In short, it looks like an operation run by Dutch artists. (Things got a little wild around Vincent Van Gogh’s place, too.) But at the end of the day, somehow you end up with this:
The Utra High Definition Art
Here are some shots of McPhat payware UHDT liveries for the Super 80.
Some of the paints that will be available in the payware pack. | Beautiful, but a lot of airplanes look good from this distance. | McPhat art invites you to get up close and count the rivets. |
Look beyond the painted colors to the specular and bump maps underneath. | Another close-up to show just how good bare metal can look. It isn’t really so dirty, is it? | Fall is here, at least in FSX-world. |
Closing Remarks
For all I know, some might have read this far with raising their blood pressure. “But what about ME? I can paint better than them!” Maybe so. I mentioned one freeware offering that I happened to be familiar with. I am sure there are others worthy of praise. For all I know, they might even be better than McPhat, although I haven‘t seen it, certainly not on commercial products.

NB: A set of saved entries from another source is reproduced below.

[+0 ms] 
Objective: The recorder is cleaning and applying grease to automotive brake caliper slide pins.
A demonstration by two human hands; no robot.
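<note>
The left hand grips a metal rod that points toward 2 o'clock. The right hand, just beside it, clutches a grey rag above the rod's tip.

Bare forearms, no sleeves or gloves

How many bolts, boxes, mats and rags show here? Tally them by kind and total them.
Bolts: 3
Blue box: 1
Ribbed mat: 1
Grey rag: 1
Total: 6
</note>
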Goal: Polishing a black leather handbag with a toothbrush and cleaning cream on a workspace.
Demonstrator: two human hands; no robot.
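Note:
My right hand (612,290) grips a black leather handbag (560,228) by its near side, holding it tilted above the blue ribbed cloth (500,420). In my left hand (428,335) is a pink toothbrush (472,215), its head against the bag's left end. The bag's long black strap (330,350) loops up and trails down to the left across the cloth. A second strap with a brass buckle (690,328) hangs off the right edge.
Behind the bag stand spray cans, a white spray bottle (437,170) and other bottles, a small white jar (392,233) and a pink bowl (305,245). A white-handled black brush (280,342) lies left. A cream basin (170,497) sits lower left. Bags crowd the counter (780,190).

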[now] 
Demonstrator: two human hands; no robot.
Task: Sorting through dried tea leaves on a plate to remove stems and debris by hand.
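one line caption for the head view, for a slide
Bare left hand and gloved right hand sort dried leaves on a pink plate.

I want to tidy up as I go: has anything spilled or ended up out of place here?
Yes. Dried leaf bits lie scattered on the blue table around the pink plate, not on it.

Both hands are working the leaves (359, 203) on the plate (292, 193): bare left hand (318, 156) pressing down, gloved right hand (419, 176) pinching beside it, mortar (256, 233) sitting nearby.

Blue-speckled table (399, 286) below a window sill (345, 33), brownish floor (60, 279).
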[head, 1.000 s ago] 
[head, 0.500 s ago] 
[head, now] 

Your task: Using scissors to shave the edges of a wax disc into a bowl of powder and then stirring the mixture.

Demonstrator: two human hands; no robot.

What sets McPhat apart is that they have reached a high level of artistry and technical accomplishment while meeting deadlines on very large commercial projects. Like it or not, they are a recognized economic factor in the payware community, not because they have a clever image or memorable name, but because they do excellent and timely work. I know I will more readily buy a payware airplane if I know I can count on McPhat paints, and I doubt I am the only one.
From time to time you hear people complain that McPhat paints look worse than the real airplanes do. Setting aside whether this should be a surprise when their slogan is “We wear ‘em down, we tear ‘em up… for you to fly,” it is their style. That is the way they like to make airplanes, and how they spend many hours of each day.
With a real airplane, there are a lot of cues to show how hard-working it is: smells, stains, the way a switch feels, a rub here, a scratch there. On a computer screen, however, the artist is limited to a visual representation to get across the idea of hard service. To make up for loss of the other cues, I can accept a certain exaggeration of wear and dirt, if hard service is the reality the artist is attempting to convey.
Mcphat Studios Downloads Download
Another artist might want to emphasize colorful liveries, or the clean lines of engineers’ math made metal. Still another might want to replicate what he saw at the nearest airport as faithfully as possible.
To take the most recent example, the Flight 1 Coolsky MD Super 80’s virtual cockpit is attractive, functional and easy on frame rates. It gets the job done but does not really immerse me into a well-used flight deck.
That was not its intention, and I would not give up the FPS on this airplane to have it. When I want to luxuriate in rich detail while limping a bit where frame rates are concerned, I have other favorite airplanes for that. So with the MD-80, I appreciate the efforts of McPhat all the more to give me an airplane with character, even if they use a little artistic license to do so.
Actually, if you look at McPhat’s more recent paints, especially the UHDT payware, it looks like they’ve cleaned up their act a bit.
There are few people you can confidently call the best. McPhat is the best commercial painting studio in the flight simming today. They are laps ahead of the competition due to their studio system, experience and talent.